- _WHAT YOU WILL DO_:
Copy every line of the listing exactly.

- _EXERCISE INPUT_:

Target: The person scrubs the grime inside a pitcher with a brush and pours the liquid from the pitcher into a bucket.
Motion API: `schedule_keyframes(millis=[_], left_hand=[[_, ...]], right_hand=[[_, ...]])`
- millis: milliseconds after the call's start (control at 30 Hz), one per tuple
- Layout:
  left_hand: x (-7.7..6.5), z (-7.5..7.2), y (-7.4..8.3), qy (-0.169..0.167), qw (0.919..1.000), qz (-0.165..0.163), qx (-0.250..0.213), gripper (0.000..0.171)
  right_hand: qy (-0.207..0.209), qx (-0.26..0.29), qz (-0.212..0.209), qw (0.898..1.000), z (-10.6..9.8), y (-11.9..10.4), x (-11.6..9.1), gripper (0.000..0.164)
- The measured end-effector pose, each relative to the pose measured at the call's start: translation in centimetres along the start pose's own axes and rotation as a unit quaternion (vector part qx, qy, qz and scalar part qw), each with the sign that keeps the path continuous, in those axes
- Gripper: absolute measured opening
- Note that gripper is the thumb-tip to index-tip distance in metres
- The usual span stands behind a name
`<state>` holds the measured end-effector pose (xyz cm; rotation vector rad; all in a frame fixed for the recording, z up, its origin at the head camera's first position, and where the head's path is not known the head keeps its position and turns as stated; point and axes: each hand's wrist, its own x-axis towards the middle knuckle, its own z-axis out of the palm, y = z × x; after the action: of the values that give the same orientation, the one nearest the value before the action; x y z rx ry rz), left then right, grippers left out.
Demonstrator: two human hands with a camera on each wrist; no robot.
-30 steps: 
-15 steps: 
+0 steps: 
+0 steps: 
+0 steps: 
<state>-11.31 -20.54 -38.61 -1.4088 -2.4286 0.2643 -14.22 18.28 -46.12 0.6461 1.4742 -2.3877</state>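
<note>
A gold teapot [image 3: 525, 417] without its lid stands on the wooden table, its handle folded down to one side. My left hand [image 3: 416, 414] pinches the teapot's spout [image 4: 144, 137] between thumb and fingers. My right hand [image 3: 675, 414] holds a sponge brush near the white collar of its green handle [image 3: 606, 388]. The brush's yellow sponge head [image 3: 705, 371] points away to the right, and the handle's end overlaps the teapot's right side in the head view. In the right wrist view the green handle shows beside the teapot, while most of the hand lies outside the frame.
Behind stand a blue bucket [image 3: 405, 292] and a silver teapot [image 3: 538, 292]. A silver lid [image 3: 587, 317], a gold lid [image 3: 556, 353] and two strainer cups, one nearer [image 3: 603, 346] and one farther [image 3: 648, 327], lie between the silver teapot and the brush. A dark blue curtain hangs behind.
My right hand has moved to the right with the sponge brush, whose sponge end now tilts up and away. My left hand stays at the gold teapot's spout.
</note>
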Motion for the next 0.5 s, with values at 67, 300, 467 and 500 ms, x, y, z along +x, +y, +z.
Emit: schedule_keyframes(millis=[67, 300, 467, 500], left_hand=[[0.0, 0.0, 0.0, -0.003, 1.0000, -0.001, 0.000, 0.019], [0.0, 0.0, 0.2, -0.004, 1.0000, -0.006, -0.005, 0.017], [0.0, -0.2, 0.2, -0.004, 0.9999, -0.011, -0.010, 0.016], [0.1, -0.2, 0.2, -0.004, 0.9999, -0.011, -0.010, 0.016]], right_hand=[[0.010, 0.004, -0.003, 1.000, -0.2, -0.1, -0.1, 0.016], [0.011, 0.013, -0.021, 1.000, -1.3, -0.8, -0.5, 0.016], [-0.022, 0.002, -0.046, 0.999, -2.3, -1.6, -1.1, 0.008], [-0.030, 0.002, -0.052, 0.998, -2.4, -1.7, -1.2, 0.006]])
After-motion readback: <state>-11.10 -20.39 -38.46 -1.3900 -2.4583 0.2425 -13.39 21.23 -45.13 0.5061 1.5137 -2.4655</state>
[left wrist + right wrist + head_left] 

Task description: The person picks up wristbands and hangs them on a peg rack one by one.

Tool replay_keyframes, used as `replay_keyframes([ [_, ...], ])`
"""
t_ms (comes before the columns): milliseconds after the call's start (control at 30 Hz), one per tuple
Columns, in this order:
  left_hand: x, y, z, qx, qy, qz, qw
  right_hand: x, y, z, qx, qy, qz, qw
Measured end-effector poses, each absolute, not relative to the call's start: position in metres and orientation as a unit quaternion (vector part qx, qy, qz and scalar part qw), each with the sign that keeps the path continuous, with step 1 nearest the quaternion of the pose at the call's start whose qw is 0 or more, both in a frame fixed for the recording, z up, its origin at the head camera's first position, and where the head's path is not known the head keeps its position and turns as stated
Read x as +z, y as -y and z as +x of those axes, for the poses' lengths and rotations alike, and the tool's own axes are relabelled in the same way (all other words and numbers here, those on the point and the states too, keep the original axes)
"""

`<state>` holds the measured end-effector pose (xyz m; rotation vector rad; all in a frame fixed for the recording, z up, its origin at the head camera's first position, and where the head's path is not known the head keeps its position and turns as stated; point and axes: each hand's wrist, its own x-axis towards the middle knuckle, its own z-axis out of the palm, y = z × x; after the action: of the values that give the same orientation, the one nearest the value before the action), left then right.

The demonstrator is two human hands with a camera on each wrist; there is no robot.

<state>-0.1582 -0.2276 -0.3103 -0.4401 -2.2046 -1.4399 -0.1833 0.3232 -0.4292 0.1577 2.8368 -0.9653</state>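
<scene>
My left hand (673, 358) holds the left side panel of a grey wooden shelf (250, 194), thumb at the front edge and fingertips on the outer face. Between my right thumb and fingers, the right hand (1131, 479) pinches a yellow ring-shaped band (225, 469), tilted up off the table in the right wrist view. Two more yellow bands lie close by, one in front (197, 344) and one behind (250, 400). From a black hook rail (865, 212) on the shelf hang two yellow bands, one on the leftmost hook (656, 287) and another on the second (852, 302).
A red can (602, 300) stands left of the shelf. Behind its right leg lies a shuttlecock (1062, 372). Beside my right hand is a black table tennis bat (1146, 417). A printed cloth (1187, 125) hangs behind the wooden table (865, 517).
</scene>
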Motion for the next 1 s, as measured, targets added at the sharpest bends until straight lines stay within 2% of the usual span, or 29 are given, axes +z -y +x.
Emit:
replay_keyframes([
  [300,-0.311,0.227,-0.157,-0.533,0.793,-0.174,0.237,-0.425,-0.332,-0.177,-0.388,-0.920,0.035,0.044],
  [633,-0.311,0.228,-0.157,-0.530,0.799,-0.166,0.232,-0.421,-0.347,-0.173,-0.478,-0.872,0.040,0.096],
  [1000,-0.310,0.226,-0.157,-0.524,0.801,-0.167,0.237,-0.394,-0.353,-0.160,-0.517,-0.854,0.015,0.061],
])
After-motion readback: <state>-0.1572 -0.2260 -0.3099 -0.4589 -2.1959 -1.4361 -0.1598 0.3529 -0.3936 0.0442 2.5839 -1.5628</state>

- _REPLY TO THE TASK_:
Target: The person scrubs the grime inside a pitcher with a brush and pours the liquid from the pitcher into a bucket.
Motion API: `schedule_keyframes(millis=[_], left_hand=[[_, ...]], right_hand=[[_, ...]])`
- millis: milliseconds after the call's start (control at 30 Hz), one per tuple
- Layout:
  left_hand: x (-7.7..6.5), z (-7.5..7.2), y (-7.4..8.3), qy (-0.169..0.167), qw (0.919..1.000), qz (-0.165..0.163), qx (-0.250..0.213), gripper (0.000..0.171)
  right_hand: qy (-0.207..0.209), qx (-0.26..0.29), qz (-0.212..0.209), qw (0.898..1.000), z (-10.6..9.8), y (-11.9..10.4), x (-11.6..9.1), gripper (0.000..0.164)
- The measured end-effector pose, each relative to the pose measured at the call's start: translation in centimetres along the start pose's own axes and rotation as a unit quaternion (vector part qx, qy, qz and scalar part qw), each with the sign that keeps the path continuous, in those axes
- Gripper: absolute measured opening
- Note that gripper is the thumb-tip to index-tip distance in metres
- The usual span stands behind a name
`<state>` holds the measured end-effector pose (xyz cm; rotation vector rad; all in a frame fixed for the recording, z up, its origin at the head camera's first position, and where the head's path is not known the head keeps its position and turns as stated; point and axes: each hand's wrist, its own x-axis towards the middle knuckle, its own z-axis out of the palm, y = z × x; after the action: of the values that give the same orientation, the one nearest the value before the action; x y z rx ry rz), left then right, grippers left out.
Demonstrator: two human hands with a camera on each wrist; no robot.
-30 steps: 
-15 steps: 
+0 steps: 
+0 steps: 
+0 steps: 
<state>-11.31 -20.54 -38.61 -1.4088 -2.4286 0.2643 -14.22 18.28 -46.12 0.6461 1.4742 -2.3877</state>
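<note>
A gold teapot [image 3: 525, 417] without its lid stands on the wooden table, its handle folded down to one side. My left hand [image 3: 416, 414] pinches the teapot's spout [image 4: 144, 137] between thumb and fingers. My right hand [image 3: 675, 414] holds a sponge brush near the white collar of its green handle [image 3: 606, 388]. The brush's yellow sponge head [image 3: 705, 371] points away to the right, and the handle's end overlaps the teapot's right side in the head view. In the right wrist view the green handle shows beside the teapot, while most of the hand lies outside the frame.
Behind stand a blue bucket [image 3: 405, 292] and a silver teapot [image 3: 538, 292]. A silver lid [image 3: 587, 317], a gold lid [image 3: 556, 353] and two strainer cups, one nearer [image 3: 603, 346] and one farther [image 3: 648, 327], lie between the silver teapot and the brush. A dark blue curtain hangs behind.
My right hand has moved to the right with the sponge brush, whose sponge end now tilts up and away. My left hand stays at the gold teapot's spout.
</note>
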Motion for the next 0.5 s, with values at 67, 300, 467 and 500 ms, x, y, z along +x, +y, +z.
Emit: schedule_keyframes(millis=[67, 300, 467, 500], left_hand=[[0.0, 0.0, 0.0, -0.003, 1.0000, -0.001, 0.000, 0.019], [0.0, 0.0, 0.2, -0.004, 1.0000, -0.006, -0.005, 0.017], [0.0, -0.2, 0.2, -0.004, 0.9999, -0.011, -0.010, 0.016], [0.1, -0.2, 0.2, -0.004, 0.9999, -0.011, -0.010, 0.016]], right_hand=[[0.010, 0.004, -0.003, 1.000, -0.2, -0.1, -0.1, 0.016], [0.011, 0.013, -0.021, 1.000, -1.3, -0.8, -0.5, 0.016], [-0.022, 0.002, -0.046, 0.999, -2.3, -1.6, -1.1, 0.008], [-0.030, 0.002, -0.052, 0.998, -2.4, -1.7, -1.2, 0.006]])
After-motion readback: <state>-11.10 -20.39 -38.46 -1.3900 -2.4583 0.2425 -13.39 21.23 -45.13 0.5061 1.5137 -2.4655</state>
[left wrist + right wrist + head_left] 

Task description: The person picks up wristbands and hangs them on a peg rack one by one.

Tool replay_keyframes, used as `replay_keyframes([ [_, ...], ])`
"""
t_ms (comes before the columns): milliseconds after the call's start (control at 30 Hz), one per tuple
Columns, in this order:
  left_hand: x, y, z, qx, qy, qz, qw
  right_hand: x, y, z, qx, qy, qz, qw
Measured end-effector poses, each absolute, not relative to the call's start: position in metres and orientation as a unit quaternion (vector part qx, qy, qz and scalar part qw), each with the sign that keeps the path continuous, with step 1 nearest the quaternion of the pose at the call's start whose qw is 0 or more, both in a frame fixed for the recording, z up, its origin at the head camera's first position, and where the head's path is not known the head keeps its position and turns as stated
Read x as +z, y as -y and z as +x of those axes, for the poses' lengths and rotations alike, and the tool's own axes are relabelled in the same way (all other words and numbers here, those on the point and the states too, keep the original axes)
"""

`<state>` holds the measured end-effector pose (xyz m; rotation vector rad; all in a frame fixed for the recording, z up, its origin at the head camera's first position, and where the head's path is not known the head keeps its position and turns as stated; point and axes: each hand's wrist, its own x-axis towards the middle knuckle, its own z-axis out of the palm, y = z × x; after the action: of the values that give the same orientation, the one nearest the value before the action), left then right.

The demonstrator is two human hands with a camera on each wrist; there is no robot.

<state>-0.1582 -0.2276 -0.3103 -0.4401 -2.2046 -1.4399 -0.1833 0.3232 -0.4292 0.1577 2.8368 -0.9653</state>
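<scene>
My left hand (673, 358) holds the left side panel of a grey wooden shelf (250, 194), thumb at the front edge and fingertips on the outer face. Between my right thumb and fingers, the right hand (1131, 479) pinches a yellow ring-shaped band (225, 469), tilted up off the table in the right wrist view. Two more yellow bands lie close by, one in front (197, 344) and one behind (250, 400). From a black hook rail (865, 212) on the shelf hang two yellow bands, one on the leftmost hook (656, 287) and another on the second (852, 302).
A red can (602, 300) stands left of the shelf. Behind its right leg lies a shuttlecock (1062, 372). Beside my right hand is a black table tennis bat (1146, 417). A printed cloth (1187, 125) hangs behind the wooden table (865, 517).
</scene>
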Motion for the next 1 s, as measured, targets added at the sharpest bends until straight lines stay within 2% of the usual span, or 29 are given, axes +z -y +x.
Emit:
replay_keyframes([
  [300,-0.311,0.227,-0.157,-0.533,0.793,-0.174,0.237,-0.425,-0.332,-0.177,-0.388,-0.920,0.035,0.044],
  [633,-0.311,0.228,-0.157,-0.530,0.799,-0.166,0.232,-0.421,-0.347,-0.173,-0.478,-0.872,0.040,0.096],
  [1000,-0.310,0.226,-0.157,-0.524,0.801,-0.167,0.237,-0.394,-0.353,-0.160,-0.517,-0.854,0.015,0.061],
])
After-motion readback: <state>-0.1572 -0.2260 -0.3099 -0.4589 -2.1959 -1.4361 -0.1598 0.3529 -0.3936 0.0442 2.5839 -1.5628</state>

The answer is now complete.